Hi everyone! I've been reading rational fiction for a while, and it was an important part of how I found the EA community. Currently I'm working on a podcast about how rational fiction and EA interact, and came across several grants and writeups about the effects and processes that rational fiction entails (see here and here). It was also great to see the discussions about connecting EA and art through the EAGxVirtual Slack and Unconference these past weekends. I am wondering what experiences with rational fiction that people on this forum have (creating or discussing or reading), and whether people would be willing to share their stories in an audio format. In particular, what do people think about the following:
1. The learning/information-gathering impact of reading rational fiction as compared with more traditional formats of conveying information (blogs, essays, sequences).

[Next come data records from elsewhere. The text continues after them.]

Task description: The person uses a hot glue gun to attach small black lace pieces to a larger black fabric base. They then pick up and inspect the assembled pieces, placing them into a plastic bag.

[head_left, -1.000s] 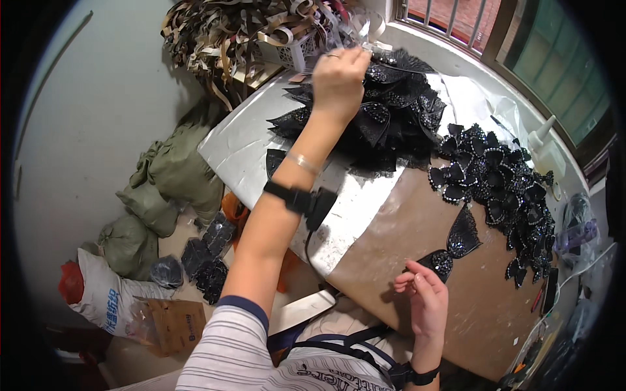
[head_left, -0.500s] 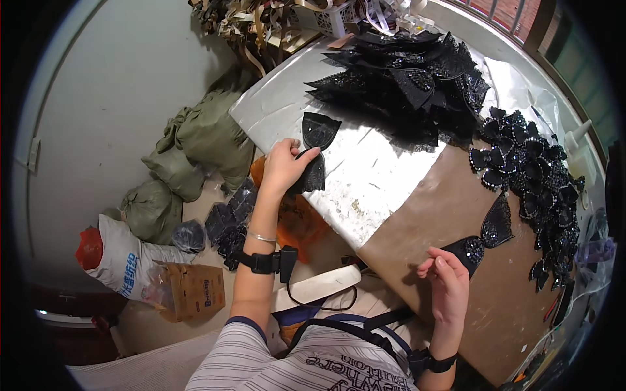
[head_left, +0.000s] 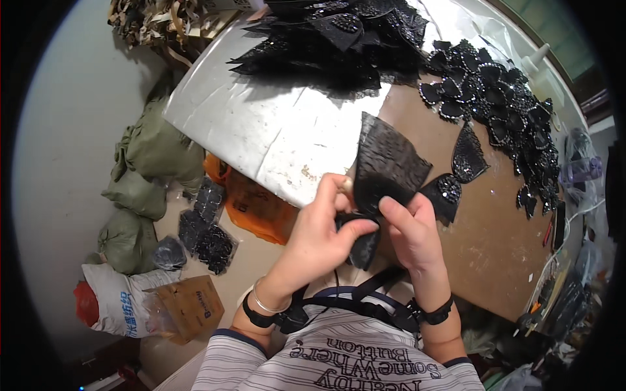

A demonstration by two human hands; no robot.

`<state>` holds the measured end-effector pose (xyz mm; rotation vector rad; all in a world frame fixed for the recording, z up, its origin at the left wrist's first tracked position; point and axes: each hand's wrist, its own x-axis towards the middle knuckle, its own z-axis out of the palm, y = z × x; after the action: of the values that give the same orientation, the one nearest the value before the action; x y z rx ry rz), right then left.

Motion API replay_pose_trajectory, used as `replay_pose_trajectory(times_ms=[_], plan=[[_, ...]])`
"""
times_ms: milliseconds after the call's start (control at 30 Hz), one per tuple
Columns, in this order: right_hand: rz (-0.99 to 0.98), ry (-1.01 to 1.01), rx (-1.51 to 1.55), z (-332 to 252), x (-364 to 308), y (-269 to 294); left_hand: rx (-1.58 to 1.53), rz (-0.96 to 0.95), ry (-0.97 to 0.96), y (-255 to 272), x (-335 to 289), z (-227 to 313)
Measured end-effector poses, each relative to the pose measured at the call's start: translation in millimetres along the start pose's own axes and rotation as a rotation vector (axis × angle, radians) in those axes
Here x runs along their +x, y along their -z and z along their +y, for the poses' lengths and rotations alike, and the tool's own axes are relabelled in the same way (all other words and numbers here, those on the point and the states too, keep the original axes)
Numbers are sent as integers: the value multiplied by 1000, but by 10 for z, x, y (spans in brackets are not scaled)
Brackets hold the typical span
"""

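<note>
Between my two hands is a black fabric piece [head_left: 391, 156] of two joined petal-shaped parts, the larger one spread upward and the smaller one hanging below. My left hand [head_left: 326, 228] pinches it near its narrow middle, thumb on top. On the other side, my right hand [head_left: 412, 228] grips it with thumb and fingers at the same narrow part. My fingers partly cover the join. Just beyond my right hand lies a similar black piece with a beaded end [head_left: 448, 189], touching or close to a pointed beaded petal [head_left: 469, 153] on the brown tabletop.
A large heap of black lace pieces [head_left: 339, 45] covers the far table, with beaded black flowers [head_left: 499, 104] to its right. Silvery sheeting [head_left: 261, 130] covers the left tabletop. Green sacks [head_left: 156, 150], an orange bag [head_left: 261, 208] and a cardboard box [head_left: 189, 309] stand on the floor.
My left hand has brought the two-part black piece from the table's left edge toward my body. My right hand has come over and taken hold of it too. The view has shifted right.
</note>
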<state>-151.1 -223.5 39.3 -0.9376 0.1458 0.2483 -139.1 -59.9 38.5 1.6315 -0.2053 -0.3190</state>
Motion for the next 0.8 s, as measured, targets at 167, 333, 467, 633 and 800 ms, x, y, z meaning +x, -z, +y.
replay_pose_trajectory(times_ms=[167, 333, 467, 633, 800], plan=[[154, 197, -48, 36, -56, 37, 124, -4, -50, -268, -36, 106], [262, 227, -54, 59, -176, 115, 207, -49, -36, -395, -47, 131], [265, 208, 48, 113, -202, 212, 220, -88, -19, -447, -29, 109], [190, 68, 95, 54, -210, 493, 473, -28, -170, -369, 96, 296], [197, 232, -293, -455, -559, 643, 974, 624, -861, 254, 1302, 1097]])
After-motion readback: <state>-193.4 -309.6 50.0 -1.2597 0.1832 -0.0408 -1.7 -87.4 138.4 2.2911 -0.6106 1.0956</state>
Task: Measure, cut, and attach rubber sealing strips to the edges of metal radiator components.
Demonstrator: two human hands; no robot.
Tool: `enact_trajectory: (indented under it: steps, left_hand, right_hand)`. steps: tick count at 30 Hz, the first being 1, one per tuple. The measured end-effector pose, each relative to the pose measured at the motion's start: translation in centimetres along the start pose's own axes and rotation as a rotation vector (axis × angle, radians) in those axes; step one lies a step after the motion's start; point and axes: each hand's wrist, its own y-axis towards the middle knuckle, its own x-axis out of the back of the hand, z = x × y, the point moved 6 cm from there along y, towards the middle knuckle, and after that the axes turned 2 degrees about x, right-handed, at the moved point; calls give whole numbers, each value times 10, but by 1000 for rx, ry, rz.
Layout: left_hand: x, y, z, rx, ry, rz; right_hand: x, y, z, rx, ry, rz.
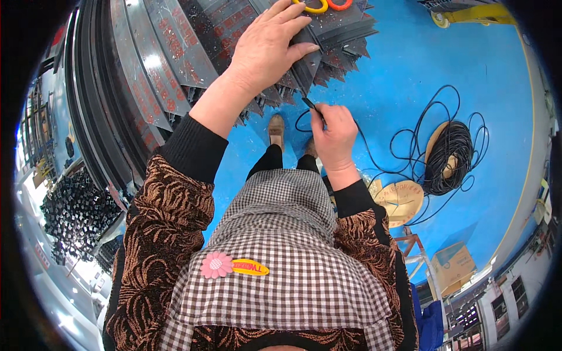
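Observation:
My left hand [270, 51] lies with its fingers spread on a stack of long grey profiles [186, 50], whose cut ends form a jagged edge. Just right of the stack's end, my right hand [336, 136] is closed on a thin black rubber cord [308, 103]. The cord's front part reaches the end of one profile beneath my left hand, and the rest loops down toward the floor. Scissors with yellow and orange handles [316, 7] rest on the profiles beyond my left fingers; their blades are not visible.
A tangled coil of black cord [459, 153] lies on the blue floor [404, 70] to the right, near a round tan disc [401, 202]. A cardboard box [453, 268] and a metal frame [419, 251] stand at lower right. More dark profiles [82, 205] are piled left.

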Motion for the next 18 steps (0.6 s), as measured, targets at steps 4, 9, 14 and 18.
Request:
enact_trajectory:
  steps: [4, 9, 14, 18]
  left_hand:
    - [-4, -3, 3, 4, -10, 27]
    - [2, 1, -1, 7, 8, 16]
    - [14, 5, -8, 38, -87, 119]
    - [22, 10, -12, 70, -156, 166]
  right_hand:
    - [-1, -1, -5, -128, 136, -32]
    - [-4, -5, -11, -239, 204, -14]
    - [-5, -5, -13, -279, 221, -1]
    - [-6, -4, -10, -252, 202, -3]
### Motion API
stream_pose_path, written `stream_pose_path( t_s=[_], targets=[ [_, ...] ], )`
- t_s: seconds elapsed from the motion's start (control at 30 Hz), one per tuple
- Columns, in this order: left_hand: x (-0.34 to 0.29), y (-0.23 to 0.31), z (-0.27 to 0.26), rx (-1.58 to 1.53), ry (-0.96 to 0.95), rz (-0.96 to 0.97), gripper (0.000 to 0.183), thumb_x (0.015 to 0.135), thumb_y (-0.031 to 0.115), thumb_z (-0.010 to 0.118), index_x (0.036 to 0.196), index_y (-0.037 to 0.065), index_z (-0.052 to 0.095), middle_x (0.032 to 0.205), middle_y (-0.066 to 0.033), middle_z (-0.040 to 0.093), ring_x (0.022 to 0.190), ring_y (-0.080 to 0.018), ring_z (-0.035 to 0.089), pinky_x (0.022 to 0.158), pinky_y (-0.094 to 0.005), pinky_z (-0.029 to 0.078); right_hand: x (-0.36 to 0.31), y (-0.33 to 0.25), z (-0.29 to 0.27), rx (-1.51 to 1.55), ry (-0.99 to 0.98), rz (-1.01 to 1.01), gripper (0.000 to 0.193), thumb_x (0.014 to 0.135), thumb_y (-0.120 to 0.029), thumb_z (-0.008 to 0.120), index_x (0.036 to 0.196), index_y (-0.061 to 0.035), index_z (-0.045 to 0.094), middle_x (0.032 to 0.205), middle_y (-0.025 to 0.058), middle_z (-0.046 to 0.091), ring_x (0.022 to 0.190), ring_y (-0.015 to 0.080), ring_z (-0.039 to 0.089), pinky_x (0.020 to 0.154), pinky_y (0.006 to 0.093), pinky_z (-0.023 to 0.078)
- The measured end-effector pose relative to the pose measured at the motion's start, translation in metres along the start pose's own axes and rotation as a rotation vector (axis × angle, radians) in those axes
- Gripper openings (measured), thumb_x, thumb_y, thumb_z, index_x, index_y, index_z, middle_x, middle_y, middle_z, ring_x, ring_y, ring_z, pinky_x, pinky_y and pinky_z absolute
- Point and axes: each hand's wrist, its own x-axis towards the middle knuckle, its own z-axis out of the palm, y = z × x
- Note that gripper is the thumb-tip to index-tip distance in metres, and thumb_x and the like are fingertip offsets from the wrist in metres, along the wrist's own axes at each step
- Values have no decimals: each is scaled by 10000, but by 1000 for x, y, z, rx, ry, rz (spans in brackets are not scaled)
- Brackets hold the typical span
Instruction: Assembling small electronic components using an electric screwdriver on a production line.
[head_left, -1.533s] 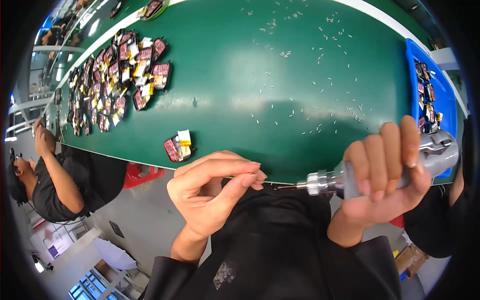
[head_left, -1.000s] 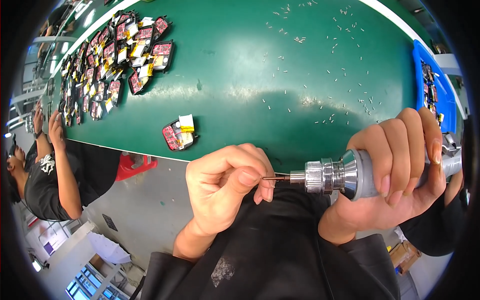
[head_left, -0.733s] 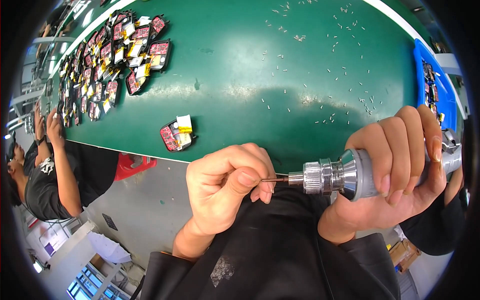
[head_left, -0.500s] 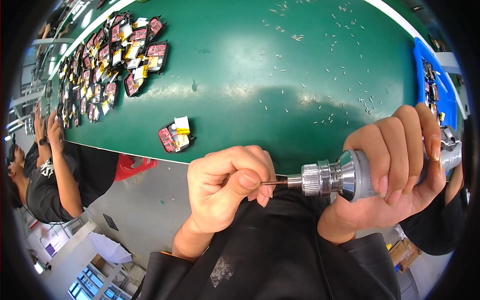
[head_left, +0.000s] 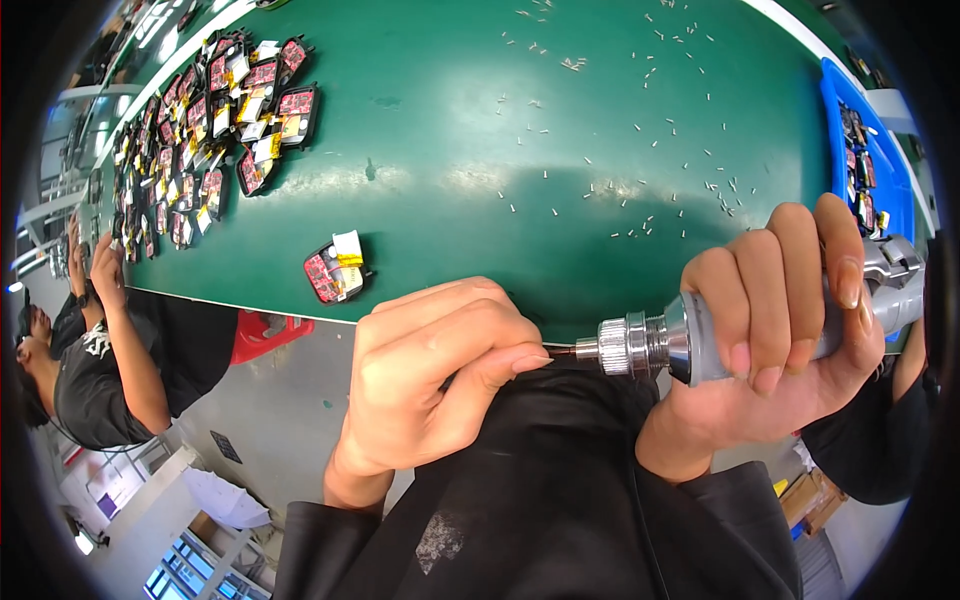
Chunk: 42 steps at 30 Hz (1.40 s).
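Note:
My right hand (head_left: 775, 325) is wrapped round the grey body of an electric screwdriver (head_left: 708, 338), which lies sideways with its silver chuck toward the left. A thin dark screwdriver bit (head_left: 565, 351) sticks out of the chuck. My left hand (head_left: 435, 375) is closed, thumb and forefinger pinched at the bit's end; its tip, and any small screw there, is hidden by the fingers. Beyond my left hand, near the table edge, a small black housing (head_left: 335, 270) holds a red circuit board and a white battery with yellow tape. Neither hand touches it.
Many similar housings (head_left: 205, 130) are heaped at the far left of the green table (head_left: 430, 130). Loose small screws (head_left: 640, 190) lie scattered at centre right. A blue bin (head_left: 835, 110) with more housings stands at the right edge. A co-worker (head_left: 110, 365) sits at the left.
My left hand has turned and shifted slightly left, its fingers now curled over the bit's end. The screwdriver has moved a little left and up, showing less of the bit.

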Motion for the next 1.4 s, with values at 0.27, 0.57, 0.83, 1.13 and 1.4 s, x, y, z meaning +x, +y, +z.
stream_pose_path(
  t_s=[0.27, 0.57, 0.83, 1.13, 1.4],
  targets=[
    [12, -8, 4, 21, 0, 18, 57, 793, -47, 637, 844, -69, 650, 725, -138, 636, 602, -226, 591, 530, -289, 457, 10, 6, -11, 34, 15, -12, 118, 867, -105, 530, 864, -71, 416, 621, 21, 410, 489, 122, 421, 536, 277, 382],
    [56, 10, -124, 434, 486, -44, 247, 967, 103, 501, 1009, -77, 663, 788, -104, 680, 644, -100, 564, 567, -217, 420, 16, 13, -11, 32, 238, -146, 136, 888, -154, 506, 841, -77, 404, 609, 19, 399, 475, 111, 392, 496, 278, 359],
    [170, -76, -346, 1104, 664, -222, 292, 838, 136, 640, 1082, -23, 612, 847, -179, 691, 819, -321, 674, 751, -366, 514, -3, 23, 2, 28, 369, -15, 155, 864, -133, 562, 871, -69, 422, 643, 29, 385, 536, 134, 390, 565, 291, 357],
    [257, -162, -431, 1273, 600, -550, 531, 735, 329, 717, 1097, -20, 544, 1024, -253, 646, 994, -410, 614, 858, -461, 484, 2, 37, 1, -83, 274, 76, 198, 855, -183, 611, 875, -67, 451, 654, 38, 415, 565, 144, 402, 589, 292, 348],
    [250, -187, -457, 1378, 501, -353, 238, 818, 129, 573, 958, -34, 675, 943, -236, 667, 933, -407, 625, 867, -461, 487, -1, 32, 6, -80, 286, 121, 194, 859, -178, 611, 867, -70, 450, 659, 42, 407, 560, 150, 391, 603, 298, 342]
  ],
)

2. Leaning on the emotional impact of forms like stories, artwork, other expressive modes for promoting doing the most good (as opposed to reasoning about what does the most good and leaving instinctual emotions out).
3. Effects of rational fiction on interpersonal interactions? It seems to me that a lot of fiction in general is character-driven, so I am curious as to how your experiences with others, whether EA or not, have been affected by rational fic.
Feel free to answer all or none of these, or just give general thoughts. Again, I would love to compile some audio for this project, so please reach out if you would be willing to share your story in that way.
The biggest effect of rational fiction for me was feeling the “warm” glow of the ingroup in the fiction I consumed. I could empathize with the characters. I think this kind of effect is inherently good, as feeling like you’re a minority with no culture is bad and encourages homogenization.
I was already a “rationalist” before reading rational fiction, and the fiction works have always struck me as much weaker than the content on our forums. On using them to “convert” other people to rationality … Well one of my friends really took to HPMOR, and they did have a high point of vowing “to always be a scientist,” but it didn’t have any observable effect and they didn’t even finish reading HPMOR. HPMOR is also probably the most educational of all the current stories.
I definitely think the more broad appeal of fiction does make it worthwhile as an outreach effort (though it needs to be explicitly educational. Mother of Learning, for all its good writing, doesn’t teach how to think better.). The concepts touched in the fictional works (that I remember) were all very low-inferential distance from the common culture, so they were confined to beginner concepts without an in-depth overview. For example, the Frozen fanfic by Wales touches on AI safety and effective altruism, and is fun and beautiful, but I did not learn anything from it.
As you say, fiction teaches less concepts and teaches them less well. I do think it might teach more memorably though.